• Assignment:
Work through the data below and give the number of lines holding the word "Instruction", without any other text.

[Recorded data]
--- --- ---

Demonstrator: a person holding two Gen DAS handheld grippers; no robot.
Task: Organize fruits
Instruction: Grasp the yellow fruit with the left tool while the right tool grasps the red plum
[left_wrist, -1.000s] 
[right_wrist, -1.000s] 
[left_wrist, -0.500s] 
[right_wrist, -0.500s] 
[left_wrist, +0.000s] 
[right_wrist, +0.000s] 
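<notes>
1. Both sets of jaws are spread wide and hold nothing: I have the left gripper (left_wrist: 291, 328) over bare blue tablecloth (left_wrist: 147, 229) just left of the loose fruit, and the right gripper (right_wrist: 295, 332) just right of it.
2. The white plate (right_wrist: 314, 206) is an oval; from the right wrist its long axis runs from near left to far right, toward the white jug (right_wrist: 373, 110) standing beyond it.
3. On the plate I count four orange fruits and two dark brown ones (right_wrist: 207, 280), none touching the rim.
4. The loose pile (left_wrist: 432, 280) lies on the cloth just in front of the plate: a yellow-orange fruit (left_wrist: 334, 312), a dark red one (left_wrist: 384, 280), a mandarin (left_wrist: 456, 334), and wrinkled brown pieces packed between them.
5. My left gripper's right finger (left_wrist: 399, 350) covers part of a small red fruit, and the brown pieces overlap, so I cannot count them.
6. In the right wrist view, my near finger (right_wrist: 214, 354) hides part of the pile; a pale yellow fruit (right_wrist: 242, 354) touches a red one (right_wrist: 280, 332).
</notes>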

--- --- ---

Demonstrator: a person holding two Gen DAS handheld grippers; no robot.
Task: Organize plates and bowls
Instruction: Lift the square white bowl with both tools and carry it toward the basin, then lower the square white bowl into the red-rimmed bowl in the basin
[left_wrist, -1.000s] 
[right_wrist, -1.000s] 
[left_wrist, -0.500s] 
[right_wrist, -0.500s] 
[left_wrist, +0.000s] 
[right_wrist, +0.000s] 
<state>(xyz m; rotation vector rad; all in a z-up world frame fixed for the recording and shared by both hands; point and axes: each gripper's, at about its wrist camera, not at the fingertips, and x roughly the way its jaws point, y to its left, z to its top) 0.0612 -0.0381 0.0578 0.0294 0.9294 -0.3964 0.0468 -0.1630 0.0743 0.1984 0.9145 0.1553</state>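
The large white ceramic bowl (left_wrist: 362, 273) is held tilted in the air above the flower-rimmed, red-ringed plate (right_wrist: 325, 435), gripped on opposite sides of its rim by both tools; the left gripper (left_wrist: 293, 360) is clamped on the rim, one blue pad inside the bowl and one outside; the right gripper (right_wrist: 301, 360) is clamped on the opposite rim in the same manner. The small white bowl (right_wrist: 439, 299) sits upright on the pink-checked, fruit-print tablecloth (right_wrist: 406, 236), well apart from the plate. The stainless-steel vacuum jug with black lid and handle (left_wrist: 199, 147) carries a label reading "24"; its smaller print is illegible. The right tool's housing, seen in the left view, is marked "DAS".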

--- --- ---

• Worked solution:
2